> [How to complete this task]:
Could you give back exactly the lines below from the one with "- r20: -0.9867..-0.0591" through the one with "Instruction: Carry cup", without a single picture?

> [Provided information]:
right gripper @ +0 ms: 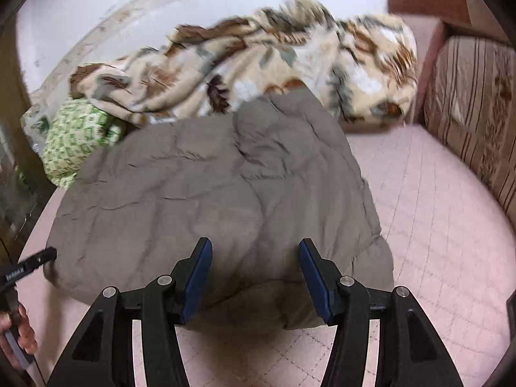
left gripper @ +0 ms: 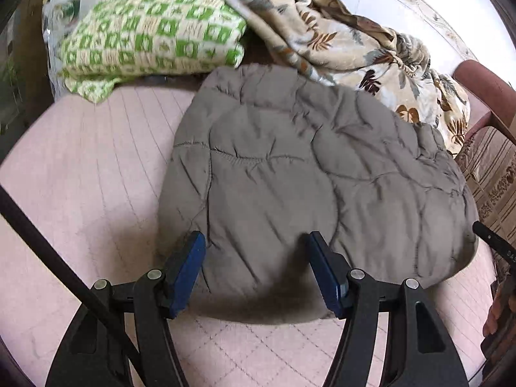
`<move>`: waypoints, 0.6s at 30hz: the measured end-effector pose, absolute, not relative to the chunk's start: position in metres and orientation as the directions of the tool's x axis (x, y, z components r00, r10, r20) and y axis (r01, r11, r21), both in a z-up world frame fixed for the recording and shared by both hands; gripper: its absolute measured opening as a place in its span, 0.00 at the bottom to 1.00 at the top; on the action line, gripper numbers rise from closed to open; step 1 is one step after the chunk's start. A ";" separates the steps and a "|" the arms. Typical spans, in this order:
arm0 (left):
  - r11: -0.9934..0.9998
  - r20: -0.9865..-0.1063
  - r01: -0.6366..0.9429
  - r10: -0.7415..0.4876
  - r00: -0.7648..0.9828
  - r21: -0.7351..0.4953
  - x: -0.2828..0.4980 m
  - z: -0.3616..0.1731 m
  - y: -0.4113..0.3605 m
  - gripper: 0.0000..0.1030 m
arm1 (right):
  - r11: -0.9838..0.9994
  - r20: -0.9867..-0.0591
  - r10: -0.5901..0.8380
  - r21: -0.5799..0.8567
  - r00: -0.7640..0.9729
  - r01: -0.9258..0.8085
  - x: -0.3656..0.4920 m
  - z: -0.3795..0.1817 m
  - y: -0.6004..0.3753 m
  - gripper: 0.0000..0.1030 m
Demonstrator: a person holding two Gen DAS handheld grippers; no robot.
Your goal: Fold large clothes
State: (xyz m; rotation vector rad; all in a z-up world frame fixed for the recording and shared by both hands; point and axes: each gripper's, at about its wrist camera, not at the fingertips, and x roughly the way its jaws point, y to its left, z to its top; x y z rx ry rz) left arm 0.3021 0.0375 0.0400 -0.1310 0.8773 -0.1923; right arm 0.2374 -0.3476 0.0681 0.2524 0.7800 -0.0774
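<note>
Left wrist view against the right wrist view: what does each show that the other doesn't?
Only the left wrist view shows the green checked blanket as a neat folded stack, plus a dark strap crossing the pink bed cover. Only the right wrist view shows the striped sofa side broadly. Both show the folded grey quilted garment, the leaf-print blanket behind it, and open fingers holding nothing.

Pink quilted bed surface (left gripper: pixel 80 167) carries folded grey padded garment (left gripper: pixel 306 177) at centre; green-checked blanket (left gripper: pixel 151 35) and crumpled leaf-print blanket (left gripper: pixel 348 42) lie along far edge, behind it.
</note>
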 end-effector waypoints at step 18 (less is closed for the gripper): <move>0.984 -0.710 0.102 -0.176 0.682 -0.146 0.294 0.059 0.024 0.72 | 0.951 -0.688 0.105 0.282 0.719 0.131 0.226 0.072 -0.349 0.62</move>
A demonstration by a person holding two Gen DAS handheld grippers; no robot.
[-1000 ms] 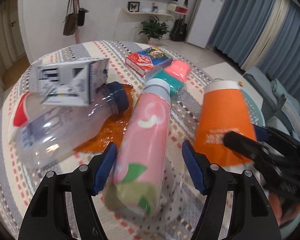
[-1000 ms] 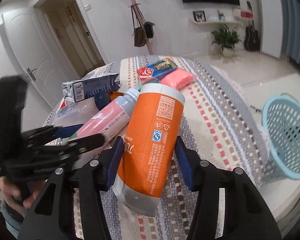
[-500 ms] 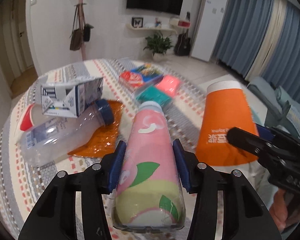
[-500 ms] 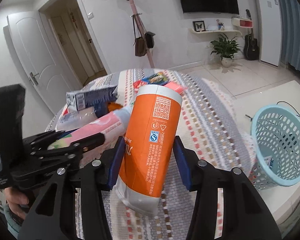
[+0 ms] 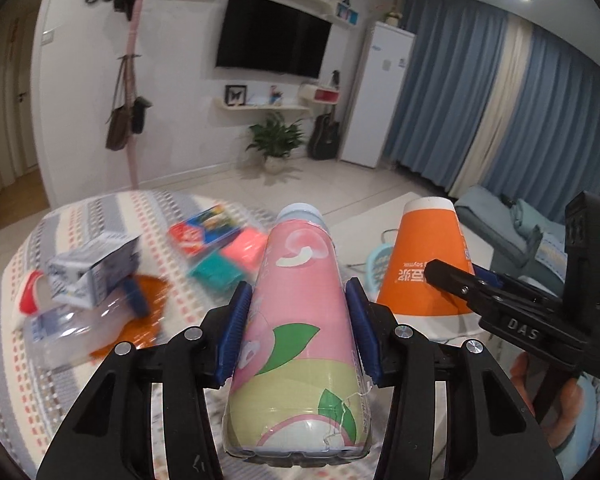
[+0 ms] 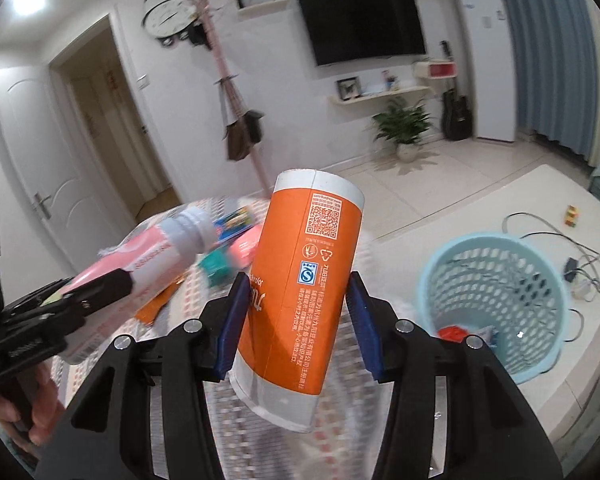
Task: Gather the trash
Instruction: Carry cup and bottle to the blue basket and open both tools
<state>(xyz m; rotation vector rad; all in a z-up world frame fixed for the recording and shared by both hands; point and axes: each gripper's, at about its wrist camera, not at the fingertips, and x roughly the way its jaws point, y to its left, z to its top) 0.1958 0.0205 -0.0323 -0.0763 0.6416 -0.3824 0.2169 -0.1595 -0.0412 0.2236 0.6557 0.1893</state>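
Observation:
My left gripper is shut on a pink drink bottle with a pale cap and holds it lifted above the table. My right gripper is shut on an orange paper cup with white ends, also lifted. Each held item shows in the other view: the cup to the right, the bottle to the left. A light blue mesh basket stands on the floor at the right with some trash inside.
On the patterned round table lie a milk carton, a clear plastic bottle, an orange wrapper, a colourful box and pink and teal blocks. Cables lie on the floor behind the basket.
My left gripper closed on the pink bottle and lifted it off the table. My right gripper rose with the orange cup. Both views tilted up and the basket came closer.

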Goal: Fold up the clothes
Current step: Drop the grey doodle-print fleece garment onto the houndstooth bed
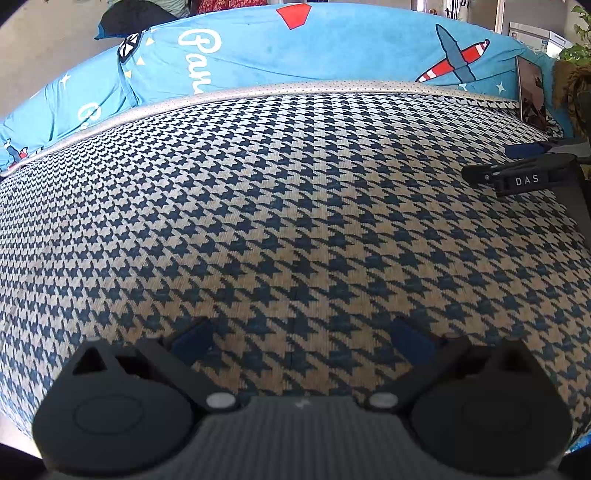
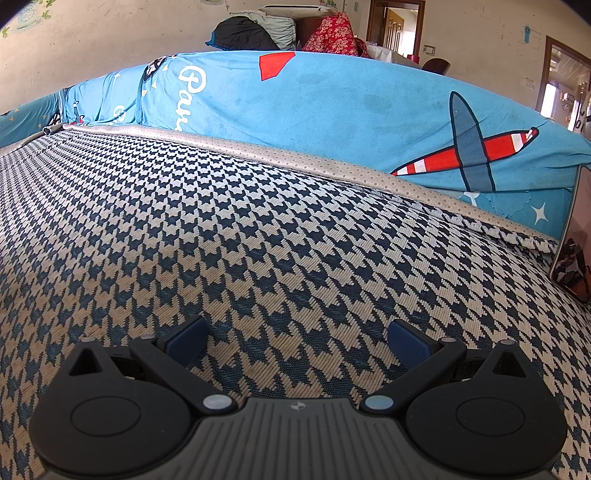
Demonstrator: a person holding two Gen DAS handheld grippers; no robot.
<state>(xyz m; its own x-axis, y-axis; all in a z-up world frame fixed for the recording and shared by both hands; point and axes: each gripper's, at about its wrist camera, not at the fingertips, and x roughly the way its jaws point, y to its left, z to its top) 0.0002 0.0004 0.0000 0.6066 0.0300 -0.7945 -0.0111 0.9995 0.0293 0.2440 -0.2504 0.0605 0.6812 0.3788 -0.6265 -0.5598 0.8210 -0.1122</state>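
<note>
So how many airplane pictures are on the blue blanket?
1 whole airplane, red and white striped with dark blue wings, on the right part of the blue blanket behind the checked cover. More may be hidden in the folds at the left.

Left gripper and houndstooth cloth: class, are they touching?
Cannot tell. The left wrist view shows the left gripper open over the houndstooth cloth, with neither contact nor gap plain.

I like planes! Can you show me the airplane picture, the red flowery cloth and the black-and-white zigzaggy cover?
Airplane picture (image 2: 471,153), right wrist view, where the wings cross the body.
Red flowery cloth (image 2: 334,35), right wrist view, middle of the bundle.
Zigzaggy cover (image 1: 295,206), left wrist view, open middle.
</note>
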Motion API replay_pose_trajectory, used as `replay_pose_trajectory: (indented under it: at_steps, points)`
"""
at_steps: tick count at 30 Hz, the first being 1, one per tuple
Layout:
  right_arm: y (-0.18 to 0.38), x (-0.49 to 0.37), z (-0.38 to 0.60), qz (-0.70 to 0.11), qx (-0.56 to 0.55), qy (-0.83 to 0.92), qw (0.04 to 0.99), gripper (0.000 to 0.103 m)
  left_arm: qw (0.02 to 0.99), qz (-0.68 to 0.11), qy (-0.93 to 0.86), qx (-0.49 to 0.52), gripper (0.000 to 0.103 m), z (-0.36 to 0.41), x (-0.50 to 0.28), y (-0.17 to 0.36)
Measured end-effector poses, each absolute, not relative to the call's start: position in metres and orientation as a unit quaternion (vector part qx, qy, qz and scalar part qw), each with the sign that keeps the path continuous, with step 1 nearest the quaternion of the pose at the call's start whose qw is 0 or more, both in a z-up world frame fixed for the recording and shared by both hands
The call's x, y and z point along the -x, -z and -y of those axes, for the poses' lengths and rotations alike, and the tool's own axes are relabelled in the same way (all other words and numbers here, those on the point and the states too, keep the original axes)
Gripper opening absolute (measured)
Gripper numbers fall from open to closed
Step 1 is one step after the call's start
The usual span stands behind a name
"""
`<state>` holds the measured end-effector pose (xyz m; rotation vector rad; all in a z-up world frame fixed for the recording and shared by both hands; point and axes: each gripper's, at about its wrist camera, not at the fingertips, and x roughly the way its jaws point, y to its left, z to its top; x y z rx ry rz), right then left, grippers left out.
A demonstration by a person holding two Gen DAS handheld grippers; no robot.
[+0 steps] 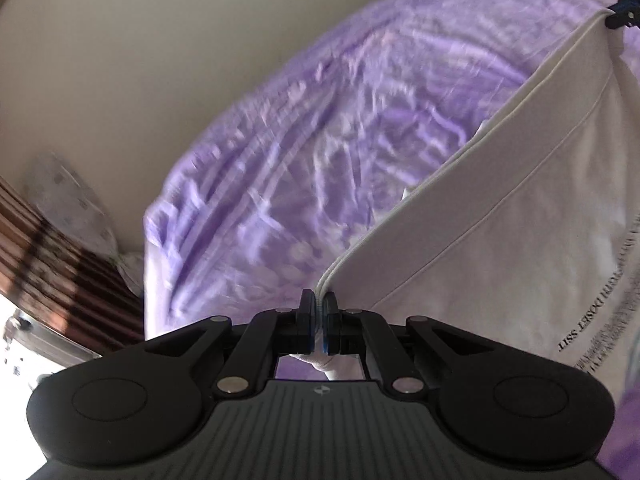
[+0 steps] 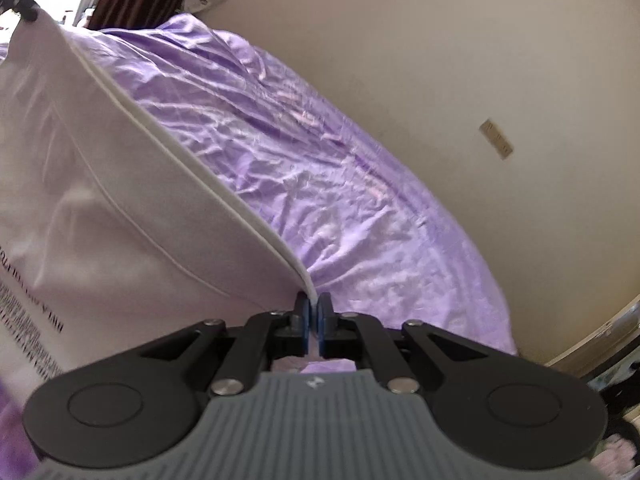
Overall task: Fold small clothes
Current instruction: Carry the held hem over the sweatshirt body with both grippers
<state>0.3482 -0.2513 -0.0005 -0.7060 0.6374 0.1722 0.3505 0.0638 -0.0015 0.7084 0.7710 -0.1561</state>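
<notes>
While the left claw [image 1: 319,312] and the right claw [image 2: 313,314] are each pinching an end of the white garment's [image 1: 500,216] hem, stretching it above the purple bed [image 2: 320,168], the next move is probably calling for lowering it flat.

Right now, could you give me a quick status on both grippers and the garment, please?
Left gripper shut on white garment hem. Right gripper shut on the same hem. Garment stretched between them over purple bedsheet. Nothing in the way.

white garment [image 1: 500,240], blurred black print, unreadable
</notes>
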Motion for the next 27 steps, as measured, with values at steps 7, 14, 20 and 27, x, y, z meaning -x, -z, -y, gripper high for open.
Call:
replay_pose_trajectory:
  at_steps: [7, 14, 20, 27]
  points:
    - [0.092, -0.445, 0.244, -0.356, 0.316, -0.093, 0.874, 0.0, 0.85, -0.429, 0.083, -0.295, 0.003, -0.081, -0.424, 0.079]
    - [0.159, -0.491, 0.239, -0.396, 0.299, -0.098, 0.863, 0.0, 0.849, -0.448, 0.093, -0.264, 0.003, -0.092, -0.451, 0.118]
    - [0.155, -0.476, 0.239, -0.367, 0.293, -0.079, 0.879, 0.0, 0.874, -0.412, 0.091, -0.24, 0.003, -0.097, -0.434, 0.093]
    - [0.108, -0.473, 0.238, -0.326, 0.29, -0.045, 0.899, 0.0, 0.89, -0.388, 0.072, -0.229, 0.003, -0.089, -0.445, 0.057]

> [Solution]:
  - r20: -0.9867..-0.0591
  - r10: -0.5901..0.8380
  - r21: -0.5799..0.8567
  - r00: -0.7640..0.9729
  - r01: -0.9258..0.8085
  - x: -0.3656..0.4920 m
  - z: -0.3795..0.1817 m
  - y: -0.6004..0.3753 m
  - gripper: 0.0000..0.1030 m
Demonstrator: a person holding two Gen DAS handheld grippers; no robot.
Your goal: Fold large clothes
State: (xyz m; rotation vector rad; all in a z-up world frame fixed for the recording and shared by both hands; point and axes: each gripper's, at about its wrist camera, not at the fingertips, and x roughly the way its jaws point, y to its left, z to its top; x y z rx ry rz) left arm 0.3021 0.0375 0.0400 -0.1310 0.8773 -0.1923; right arm 0.2374 -0.3476 0.0681 0.2524 0.7800 -0.0774
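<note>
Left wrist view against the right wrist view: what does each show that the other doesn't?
Only the left wrist view shows the green checked blanket as a neat folded stack, plus a dark strap crossing the pink bed cover. Only the right wrist view shows the striped sofa side broadly. Both show the folded grey quilted garment, the leaf-print blanket behind it, and open fingers holding nothing.

Pink quilted bed surface (left gripper: pixel 80 167) carries folded grey padded garment (left gripper: pixel 306 177) at centre; green-checked blanket (left gripper: pixel 151 35) and crumpled leaf-print blanket (left gripper: pixel 348 42) lie along far edge, behind it.
</note>
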 end-effector waypoints at step 18 (less is closed for the gripper): <move>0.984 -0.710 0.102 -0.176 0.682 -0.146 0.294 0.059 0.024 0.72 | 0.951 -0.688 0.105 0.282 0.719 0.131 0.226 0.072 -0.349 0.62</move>
A demonstration by a person holding two Gen DAS handheld grippers; no robot.
[-1000 ms] 
[-1000 ms] 
[-500 ms] 
[-500 ms] 
[+0 ms] 
[+0 ms] 
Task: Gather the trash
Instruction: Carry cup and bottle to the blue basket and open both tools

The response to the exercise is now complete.